On my mind: I wish.........

In my tummy: nothing........for 3 hours


----------



## dramaqueen (Jul 7, 2008)

You forgot In my head. lol


----------



## PetMania (Mar 28, 2013)

Hehe lol 

In my head: cupcakes


----------



## PetMania (Mar 28, 2013)

I had to search through my inbox for this lol. 

So, I got a female last week (started quaranting her) and named her Jing Jang. She's an HM, so I can cross one of those off the list. Pics are in my album. 

For some reason some people can't see the pictures I upload :/ 

Anyways, she is a red cambodian. I have wanted one for quite awhile now. 
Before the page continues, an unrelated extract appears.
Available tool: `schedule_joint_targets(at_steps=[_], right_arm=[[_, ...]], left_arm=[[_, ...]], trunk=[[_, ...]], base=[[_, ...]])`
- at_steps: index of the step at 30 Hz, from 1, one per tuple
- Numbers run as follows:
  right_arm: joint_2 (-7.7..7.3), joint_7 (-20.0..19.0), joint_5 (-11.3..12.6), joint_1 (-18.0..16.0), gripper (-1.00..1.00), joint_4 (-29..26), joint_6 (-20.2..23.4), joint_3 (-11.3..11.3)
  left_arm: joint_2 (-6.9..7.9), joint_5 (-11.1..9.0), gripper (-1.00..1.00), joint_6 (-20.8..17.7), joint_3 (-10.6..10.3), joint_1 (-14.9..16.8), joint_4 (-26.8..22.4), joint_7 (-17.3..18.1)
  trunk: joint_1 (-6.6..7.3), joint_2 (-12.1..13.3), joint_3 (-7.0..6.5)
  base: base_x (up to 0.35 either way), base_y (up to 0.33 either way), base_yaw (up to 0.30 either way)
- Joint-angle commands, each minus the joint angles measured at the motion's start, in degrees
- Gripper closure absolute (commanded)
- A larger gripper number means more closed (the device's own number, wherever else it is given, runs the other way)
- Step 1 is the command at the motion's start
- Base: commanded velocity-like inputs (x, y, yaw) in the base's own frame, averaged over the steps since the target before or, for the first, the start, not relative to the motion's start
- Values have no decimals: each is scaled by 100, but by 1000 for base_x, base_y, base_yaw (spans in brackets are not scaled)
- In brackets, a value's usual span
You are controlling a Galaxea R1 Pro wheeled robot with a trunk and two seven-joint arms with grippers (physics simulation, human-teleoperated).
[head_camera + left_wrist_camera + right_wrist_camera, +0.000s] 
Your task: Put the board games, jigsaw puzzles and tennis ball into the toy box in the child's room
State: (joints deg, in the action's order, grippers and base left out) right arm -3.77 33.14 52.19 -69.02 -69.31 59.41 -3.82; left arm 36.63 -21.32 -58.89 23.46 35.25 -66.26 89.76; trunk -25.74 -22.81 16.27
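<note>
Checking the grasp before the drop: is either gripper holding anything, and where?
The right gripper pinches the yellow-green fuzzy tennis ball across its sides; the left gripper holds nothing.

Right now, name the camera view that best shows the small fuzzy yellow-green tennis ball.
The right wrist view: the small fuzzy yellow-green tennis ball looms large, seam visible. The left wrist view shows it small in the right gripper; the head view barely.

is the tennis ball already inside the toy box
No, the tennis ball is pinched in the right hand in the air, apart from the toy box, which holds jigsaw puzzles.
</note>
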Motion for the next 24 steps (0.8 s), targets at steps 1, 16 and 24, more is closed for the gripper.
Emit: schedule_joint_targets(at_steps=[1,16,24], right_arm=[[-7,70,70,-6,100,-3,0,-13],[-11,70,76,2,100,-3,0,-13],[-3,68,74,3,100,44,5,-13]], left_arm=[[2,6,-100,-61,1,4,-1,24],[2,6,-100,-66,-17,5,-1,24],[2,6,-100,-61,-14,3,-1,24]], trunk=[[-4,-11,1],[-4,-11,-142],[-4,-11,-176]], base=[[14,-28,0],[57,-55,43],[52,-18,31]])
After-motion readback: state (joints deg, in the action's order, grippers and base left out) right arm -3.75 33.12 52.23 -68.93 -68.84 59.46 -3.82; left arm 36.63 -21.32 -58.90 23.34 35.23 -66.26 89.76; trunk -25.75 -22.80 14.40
DOn't know when I am going to get the other females, though I have offered to adopt 2-3 from members here (definetly getting one). An HMEE salamander (really pretty), a blue VT, and possibly (we'll see) a black HM.


----------



## PetMania (Mar 28, 2013)

Going to PetCo or PetSmart to pick up a few more females. I really hope they have a PK or a CT there. May also pick up a few snails. My OCD is kicking in and the algae in my 10gal is getting out of control.


----------



## dramaqueen (Jul 7, 2008)

I have no idea what Petsmart has now since I haven't been to one in 6 months.


----------



## PetMania (Mar 28, 2013)

Well, the PetCo and the PetSmart in my area both have a ton of males, and only 10 females when I'm there. The good thing is is that the females are awesome, healthy, and pretty.


----------



## dramaqueen (Jul 7, 2008)

All we ever got was cambo females.


----------



## PetMania (Mar 28, 2013)

YAY! They had the CT girl I wanted. She's purple/black. I named her Raven.
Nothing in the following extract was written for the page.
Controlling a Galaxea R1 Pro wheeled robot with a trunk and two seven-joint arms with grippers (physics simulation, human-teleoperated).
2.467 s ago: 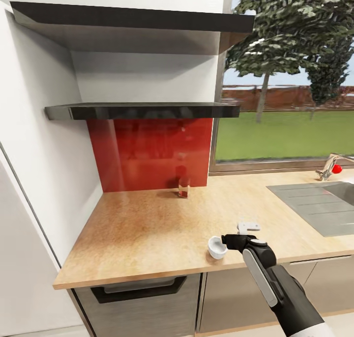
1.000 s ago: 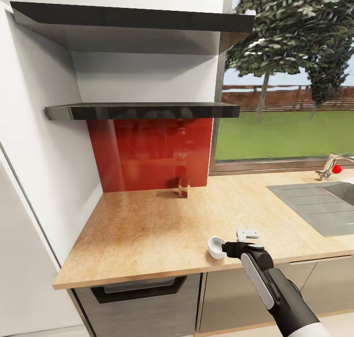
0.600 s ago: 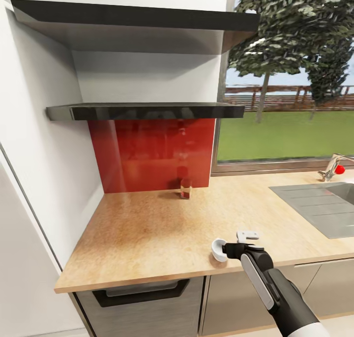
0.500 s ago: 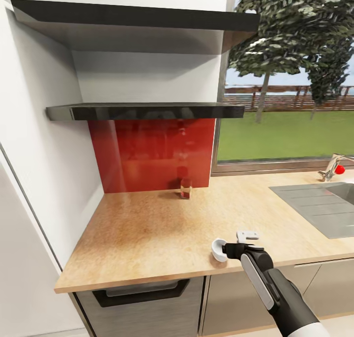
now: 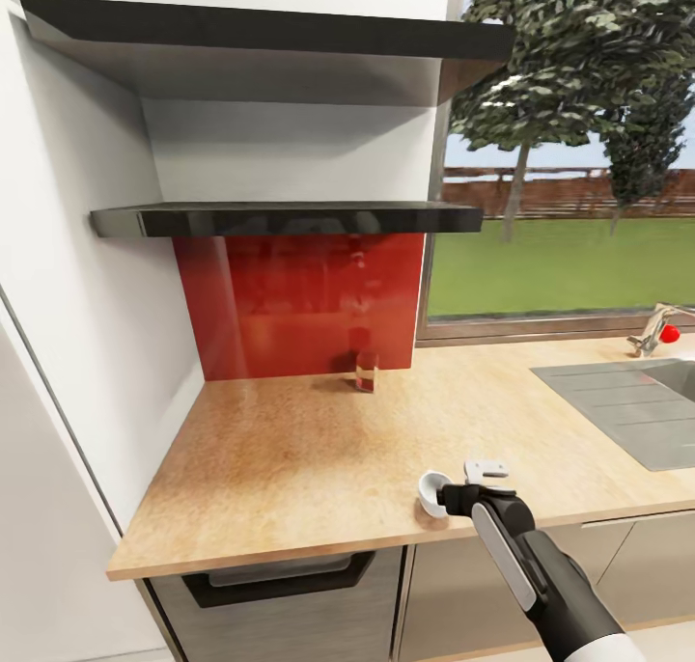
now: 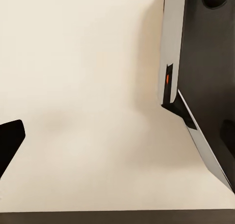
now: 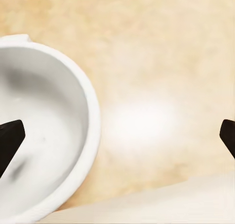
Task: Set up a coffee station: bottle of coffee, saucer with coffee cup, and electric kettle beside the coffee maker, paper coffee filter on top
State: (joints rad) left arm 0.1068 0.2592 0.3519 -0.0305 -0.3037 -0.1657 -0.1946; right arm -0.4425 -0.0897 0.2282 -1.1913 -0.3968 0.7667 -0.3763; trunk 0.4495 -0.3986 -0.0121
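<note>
I count one cup [image 5: 433,493] on one countertop [image 5: 309,450], one small glass jar [image 5: 366,371] by the red backsplash [image 5: 299,305], two dark shelves, upper [image 5: 261,30] and lower [image 5: 290,219], one sink [image 5: 627,406], one tap [image 5: 654,329], one window [image 5: 569,160], and one right gripper [image 5: 447,495].

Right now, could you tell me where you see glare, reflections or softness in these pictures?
Head view: the red backsplash is glossy and mirrors a small jar standing before it; the shelf front has a sheen; the countertop is evenly lit. Right wrist view: a bright glare patch on the counter beside the cup; soft shading inside it. Left wrist view: pale, featureless surface, faint shadow.
</note>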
And this girl is unnamed. Appreciate suggestions =) She is a red and turquois VT.


----------



## dramaqueen (Jul 7, 2008)

I can't see the pics.


----------



## PetMania (Mar 28, 2013)

I'll put them in my album from now on. Stupid computer.


----------



## Mo (Mar 15, 2012)

The girls at my Petco are always super tiny and not very spunky or pretty :-( I'm glad you found the right one


----------



## PetMania (Mar 28, 2013)

The females at the store I went to were all stressed and/or sick. I was able to find a spunky VT and a baby-ish female CT. I now have the CT breeding pair I've always wanted =)


----------



## dramaqueen (Jul 7, 2008)

I saw all your fish. They're pretty!


----------



## PetMania (Mar 28, 2013)

Thanks! I haven't put the girls in the album yet. I'll go do that right now =)


----------



## BettaLover1313 (Apr 15, 2013)

Just read through this/browsed the pictures of your girls! You've got some very pretty bettas!


----------



## PetMania (Mar 28, 2013)

Thanks! Love 'em to bits =)


----------